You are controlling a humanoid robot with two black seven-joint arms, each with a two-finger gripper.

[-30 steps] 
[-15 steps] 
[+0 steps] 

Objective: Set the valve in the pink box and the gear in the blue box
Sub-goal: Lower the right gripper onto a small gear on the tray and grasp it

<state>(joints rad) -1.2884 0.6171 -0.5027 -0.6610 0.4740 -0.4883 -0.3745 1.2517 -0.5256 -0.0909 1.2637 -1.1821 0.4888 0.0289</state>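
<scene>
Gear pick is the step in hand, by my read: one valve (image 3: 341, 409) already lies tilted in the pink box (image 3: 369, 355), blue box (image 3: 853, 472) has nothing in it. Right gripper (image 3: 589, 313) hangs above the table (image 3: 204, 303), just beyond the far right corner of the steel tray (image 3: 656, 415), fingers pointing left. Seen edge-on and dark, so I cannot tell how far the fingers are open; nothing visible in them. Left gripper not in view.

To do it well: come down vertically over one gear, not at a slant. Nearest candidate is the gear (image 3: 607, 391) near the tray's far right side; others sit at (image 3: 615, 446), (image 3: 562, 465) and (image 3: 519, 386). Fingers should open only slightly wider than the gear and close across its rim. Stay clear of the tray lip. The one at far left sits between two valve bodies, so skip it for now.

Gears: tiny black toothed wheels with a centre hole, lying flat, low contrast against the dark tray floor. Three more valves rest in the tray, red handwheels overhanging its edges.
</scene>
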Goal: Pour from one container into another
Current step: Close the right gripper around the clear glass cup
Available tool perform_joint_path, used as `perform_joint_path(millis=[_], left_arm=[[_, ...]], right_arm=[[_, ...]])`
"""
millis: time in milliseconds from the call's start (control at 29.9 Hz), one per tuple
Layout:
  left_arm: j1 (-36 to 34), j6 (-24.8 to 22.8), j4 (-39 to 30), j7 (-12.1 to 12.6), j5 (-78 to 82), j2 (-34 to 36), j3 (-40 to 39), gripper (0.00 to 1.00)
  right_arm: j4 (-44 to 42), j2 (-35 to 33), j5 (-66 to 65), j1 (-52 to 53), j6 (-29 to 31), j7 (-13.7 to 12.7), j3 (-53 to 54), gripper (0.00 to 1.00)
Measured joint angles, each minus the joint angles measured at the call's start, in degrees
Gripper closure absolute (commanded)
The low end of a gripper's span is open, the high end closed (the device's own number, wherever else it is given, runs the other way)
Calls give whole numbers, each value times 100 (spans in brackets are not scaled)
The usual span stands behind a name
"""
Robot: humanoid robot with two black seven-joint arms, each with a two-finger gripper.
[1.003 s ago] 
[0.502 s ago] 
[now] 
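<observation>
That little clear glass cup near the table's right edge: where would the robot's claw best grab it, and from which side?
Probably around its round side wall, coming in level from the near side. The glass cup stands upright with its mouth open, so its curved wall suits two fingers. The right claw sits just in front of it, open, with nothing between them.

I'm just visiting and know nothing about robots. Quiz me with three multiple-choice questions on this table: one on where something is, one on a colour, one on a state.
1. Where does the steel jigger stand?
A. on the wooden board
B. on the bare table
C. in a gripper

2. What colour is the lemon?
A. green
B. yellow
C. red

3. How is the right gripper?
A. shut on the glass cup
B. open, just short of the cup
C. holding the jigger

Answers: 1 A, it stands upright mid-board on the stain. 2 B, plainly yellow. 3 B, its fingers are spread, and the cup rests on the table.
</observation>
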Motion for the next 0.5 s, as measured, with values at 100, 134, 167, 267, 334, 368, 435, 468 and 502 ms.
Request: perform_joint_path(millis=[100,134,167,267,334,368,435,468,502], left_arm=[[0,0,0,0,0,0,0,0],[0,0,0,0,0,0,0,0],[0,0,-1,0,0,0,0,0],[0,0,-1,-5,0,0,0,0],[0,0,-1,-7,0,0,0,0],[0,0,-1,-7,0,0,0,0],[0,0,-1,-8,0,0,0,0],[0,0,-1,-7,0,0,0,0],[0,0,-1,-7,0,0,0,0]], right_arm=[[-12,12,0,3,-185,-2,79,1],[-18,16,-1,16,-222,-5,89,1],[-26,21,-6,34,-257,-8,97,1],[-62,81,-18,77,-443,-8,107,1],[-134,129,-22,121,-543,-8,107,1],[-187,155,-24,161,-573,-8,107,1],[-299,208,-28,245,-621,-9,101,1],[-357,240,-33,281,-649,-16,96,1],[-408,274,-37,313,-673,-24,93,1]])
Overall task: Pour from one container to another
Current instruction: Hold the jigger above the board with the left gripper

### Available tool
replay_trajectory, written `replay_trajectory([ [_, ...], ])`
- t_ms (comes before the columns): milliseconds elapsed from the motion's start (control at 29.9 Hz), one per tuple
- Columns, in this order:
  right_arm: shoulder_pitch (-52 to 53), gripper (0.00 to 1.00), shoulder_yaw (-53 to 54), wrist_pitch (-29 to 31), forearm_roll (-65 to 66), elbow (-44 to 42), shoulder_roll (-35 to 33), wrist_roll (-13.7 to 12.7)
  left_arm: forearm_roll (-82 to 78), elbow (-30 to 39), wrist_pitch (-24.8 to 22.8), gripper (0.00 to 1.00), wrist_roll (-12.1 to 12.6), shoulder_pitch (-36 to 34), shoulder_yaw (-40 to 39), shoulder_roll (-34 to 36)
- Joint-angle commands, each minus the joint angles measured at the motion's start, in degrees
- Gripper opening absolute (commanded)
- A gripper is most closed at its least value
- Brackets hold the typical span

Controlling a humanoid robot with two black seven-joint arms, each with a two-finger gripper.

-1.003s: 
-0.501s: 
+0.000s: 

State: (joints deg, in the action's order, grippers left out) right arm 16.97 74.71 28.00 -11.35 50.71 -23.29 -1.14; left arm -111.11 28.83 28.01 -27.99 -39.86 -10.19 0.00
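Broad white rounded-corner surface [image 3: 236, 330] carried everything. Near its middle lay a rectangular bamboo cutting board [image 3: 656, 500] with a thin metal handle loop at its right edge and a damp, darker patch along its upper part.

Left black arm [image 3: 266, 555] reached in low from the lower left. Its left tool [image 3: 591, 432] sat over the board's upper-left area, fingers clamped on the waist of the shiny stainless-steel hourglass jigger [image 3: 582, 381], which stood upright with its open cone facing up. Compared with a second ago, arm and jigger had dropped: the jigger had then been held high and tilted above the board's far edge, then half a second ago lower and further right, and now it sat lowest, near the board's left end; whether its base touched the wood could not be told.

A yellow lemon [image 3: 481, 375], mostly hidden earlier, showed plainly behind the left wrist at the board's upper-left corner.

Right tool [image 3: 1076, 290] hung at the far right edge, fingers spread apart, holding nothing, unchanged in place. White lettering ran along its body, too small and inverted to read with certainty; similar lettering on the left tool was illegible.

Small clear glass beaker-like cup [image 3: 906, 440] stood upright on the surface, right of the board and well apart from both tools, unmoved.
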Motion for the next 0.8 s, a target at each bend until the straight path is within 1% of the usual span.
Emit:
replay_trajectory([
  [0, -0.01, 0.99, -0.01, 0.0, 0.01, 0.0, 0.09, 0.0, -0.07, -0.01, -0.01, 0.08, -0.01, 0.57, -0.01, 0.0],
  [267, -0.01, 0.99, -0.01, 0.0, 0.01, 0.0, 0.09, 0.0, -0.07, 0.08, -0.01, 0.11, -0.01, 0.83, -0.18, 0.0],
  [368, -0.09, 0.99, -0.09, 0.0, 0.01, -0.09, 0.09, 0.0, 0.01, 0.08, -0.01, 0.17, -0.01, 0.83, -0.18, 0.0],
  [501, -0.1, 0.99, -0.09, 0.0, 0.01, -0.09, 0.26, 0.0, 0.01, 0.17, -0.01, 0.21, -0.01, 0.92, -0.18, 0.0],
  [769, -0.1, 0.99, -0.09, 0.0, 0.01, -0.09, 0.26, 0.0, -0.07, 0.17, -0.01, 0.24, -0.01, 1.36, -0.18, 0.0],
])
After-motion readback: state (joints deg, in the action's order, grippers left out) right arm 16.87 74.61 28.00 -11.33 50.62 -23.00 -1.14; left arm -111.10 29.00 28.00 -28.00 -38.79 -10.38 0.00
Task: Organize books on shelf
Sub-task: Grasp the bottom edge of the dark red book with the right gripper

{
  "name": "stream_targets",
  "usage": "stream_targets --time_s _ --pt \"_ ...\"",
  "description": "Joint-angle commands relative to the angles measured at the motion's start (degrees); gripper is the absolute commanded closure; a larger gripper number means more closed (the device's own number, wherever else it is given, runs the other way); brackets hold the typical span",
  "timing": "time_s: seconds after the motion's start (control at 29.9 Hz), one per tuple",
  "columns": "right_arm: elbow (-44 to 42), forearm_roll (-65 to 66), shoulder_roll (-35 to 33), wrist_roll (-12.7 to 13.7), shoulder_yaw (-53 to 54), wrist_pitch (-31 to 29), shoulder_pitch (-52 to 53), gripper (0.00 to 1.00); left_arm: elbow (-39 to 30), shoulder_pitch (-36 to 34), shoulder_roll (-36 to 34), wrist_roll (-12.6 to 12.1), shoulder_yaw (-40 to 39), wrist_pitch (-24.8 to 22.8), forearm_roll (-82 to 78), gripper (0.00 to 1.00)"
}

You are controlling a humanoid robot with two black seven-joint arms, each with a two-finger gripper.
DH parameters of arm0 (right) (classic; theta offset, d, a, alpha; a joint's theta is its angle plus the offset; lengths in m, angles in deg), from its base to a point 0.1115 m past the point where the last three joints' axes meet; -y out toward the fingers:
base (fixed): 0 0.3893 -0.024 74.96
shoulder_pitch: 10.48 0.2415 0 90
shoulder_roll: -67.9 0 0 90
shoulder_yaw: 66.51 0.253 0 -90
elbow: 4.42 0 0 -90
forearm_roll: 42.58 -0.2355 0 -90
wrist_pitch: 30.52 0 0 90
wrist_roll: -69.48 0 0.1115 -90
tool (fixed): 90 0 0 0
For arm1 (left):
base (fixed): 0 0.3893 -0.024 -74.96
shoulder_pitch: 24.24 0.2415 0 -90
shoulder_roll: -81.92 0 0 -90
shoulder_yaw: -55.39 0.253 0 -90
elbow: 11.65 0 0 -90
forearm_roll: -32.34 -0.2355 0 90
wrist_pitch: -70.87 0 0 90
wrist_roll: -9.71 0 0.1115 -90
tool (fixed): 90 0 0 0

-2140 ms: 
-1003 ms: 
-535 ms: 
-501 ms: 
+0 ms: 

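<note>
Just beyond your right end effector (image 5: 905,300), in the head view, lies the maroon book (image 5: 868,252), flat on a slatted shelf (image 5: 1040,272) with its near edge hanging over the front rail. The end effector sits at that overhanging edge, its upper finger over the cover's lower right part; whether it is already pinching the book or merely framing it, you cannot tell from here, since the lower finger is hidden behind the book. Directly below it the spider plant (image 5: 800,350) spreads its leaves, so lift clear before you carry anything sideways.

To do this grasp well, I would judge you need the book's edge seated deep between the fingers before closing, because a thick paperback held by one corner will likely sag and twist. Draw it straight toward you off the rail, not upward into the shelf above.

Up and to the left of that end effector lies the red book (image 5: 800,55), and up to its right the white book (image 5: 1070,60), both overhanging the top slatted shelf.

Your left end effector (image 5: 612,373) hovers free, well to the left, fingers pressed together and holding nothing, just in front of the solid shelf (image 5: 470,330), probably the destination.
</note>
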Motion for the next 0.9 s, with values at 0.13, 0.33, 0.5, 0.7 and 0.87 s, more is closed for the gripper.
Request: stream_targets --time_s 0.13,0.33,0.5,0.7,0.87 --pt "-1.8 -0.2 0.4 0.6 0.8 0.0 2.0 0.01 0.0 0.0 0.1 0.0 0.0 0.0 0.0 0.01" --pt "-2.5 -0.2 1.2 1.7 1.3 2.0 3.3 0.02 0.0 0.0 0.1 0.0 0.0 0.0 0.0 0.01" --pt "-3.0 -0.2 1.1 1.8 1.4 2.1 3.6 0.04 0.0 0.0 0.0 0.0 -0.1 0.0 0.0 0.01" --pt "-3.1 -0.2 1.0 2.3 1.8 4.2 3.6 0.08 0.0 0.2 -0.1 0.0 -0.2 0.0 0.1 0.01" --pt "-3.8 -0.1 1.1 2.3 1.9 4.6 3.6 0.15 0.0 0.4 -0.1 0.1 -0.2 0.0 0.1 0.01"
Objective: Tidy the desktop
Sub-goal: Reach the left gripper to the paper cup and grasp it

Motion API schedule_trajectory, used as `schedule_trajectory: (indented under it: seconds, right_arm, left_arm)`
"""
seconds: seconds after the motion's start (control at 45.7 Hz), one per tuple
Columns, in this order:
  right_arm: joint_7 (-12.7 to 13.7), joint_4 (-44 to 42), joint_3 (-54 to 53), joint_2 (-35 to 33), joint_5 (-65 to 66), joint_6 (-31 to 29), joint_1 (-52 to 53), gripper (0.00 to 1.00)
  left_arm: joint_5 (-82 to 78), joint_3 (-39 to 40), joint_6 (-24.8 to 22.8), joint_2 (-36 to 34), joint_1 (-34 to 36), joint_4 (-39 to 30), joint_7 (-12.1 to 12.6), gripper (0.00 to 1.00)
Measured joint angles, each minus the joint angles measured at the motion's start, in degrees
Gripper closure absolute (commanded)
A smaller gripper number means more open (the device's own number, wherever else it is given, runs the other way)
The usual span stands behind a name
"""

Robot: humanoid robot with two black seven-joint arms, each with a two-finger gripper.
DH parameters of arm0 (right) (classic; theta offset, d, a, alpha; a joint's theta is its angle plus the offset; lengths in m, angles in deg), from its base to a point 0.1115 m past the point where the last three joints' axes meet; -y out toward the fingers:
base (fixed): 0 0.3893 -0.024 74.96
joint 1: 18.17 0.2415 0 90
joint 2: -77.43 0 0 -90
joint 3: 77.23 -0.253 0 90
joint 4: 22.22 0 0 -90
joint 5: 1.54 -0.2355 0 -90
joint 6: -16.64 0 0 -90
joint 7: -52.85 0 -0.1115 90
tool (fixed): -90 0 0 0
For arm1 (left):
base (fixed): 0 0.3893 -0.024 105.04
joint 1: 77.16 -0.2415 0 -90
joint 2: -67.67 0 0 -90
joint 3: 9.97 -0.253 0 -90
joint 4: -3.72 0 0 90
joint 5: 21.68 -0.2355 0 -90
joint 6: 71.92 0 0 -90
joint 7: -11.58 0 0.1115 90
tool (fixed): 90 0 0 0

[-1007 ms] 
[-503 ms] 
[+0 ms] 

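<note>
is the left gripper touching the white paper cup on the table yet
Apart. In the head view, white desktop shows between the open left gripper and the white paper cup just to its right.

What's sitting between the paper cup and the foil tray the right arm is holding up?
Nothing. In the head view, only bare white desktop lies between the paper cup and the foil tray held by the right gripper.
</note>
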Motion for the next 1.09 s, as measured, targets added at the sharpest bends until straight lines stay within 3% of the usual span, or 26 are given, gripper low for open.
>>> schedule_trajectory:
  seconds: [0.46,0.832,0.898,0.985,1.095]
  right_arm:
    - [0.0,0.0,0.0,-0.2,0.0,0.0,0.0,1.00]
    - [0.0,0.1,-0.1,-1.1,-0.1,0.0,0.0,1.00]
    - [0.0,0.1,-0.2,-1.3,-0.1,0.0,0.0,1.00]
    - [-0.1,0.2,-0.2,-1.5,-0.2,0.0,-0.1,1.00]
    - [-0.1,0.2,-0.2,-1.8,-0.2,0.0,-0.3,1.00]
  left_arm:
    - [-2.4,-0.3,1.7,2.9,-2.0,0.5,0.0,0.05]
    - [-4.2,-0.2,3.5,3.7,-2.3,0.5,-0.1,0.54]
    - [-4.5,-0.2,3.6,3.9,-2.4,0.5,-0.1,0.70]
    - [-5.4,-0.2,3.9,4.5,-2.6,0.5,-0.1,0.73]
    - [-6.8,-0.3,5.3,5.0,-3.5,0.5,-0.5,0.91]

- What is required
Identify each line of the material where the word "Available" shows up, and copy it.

- Task response
Available tool perform_joint_path, used as `perform_joint_path(millis=[_], left_arm=[[_, ...]], right_arm=[[_, ...]])`
### Available tool

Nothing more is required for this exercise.